What you are asked to do - Provide the number of lines in the material containing the word "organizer", with nothing added.

:: Data excerpts ::

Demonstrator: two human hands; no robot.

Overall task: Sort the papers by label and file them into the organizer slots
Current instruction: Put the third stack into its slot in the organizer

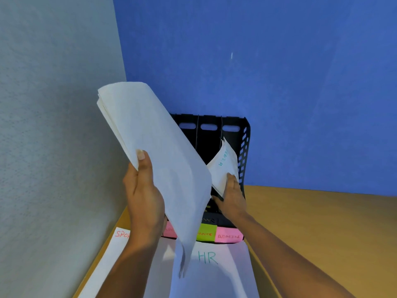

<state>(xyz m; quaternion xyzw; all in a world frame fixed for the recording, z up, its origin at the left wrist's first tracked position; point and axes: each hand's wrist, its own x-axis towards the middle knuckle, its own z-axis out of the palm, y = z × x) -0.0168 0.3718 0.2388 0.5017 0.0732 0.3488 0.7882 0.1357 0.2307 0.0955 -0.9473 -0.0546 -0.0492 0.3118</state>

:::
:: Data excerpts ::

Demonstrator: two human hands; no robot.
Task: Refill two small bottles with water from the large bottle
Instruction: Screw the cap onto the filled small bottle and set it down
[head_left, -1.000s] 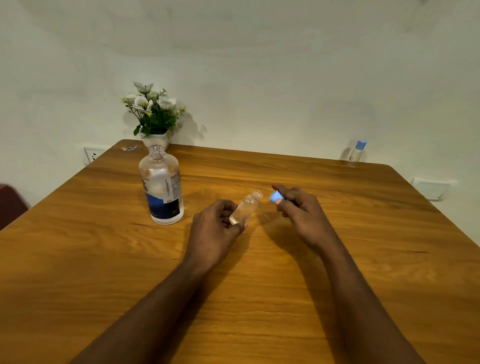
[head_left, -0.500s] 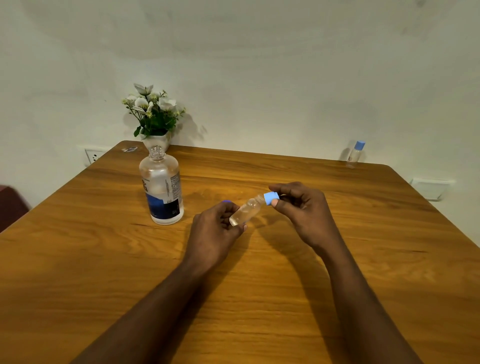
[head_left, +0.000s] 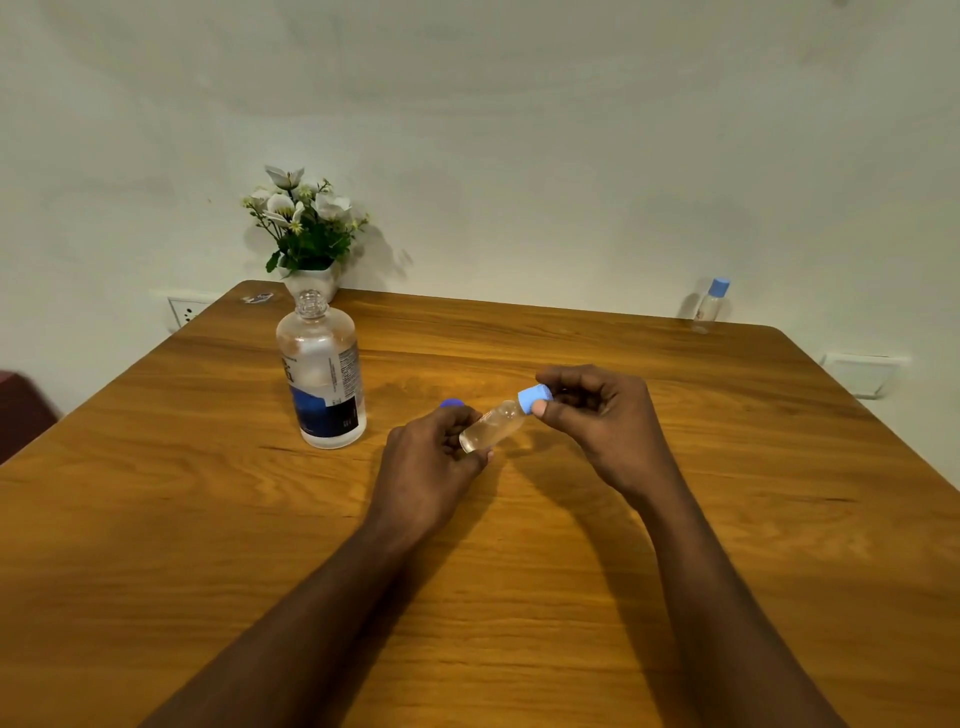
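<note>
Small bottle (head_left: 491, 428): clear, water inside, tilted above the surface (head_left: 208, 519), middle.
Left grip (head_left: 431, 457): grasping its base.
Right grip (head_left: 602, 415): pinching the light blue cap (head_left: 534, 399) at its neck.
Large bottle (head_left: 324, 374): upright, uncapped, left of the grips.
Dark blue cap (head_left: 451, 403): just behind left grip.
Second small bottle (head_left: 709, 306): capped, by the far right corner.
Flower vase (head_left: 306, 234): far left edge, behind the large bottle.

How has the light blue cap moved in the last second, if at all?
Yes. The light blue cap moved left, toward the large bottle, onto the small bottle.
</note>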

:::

Task result - 2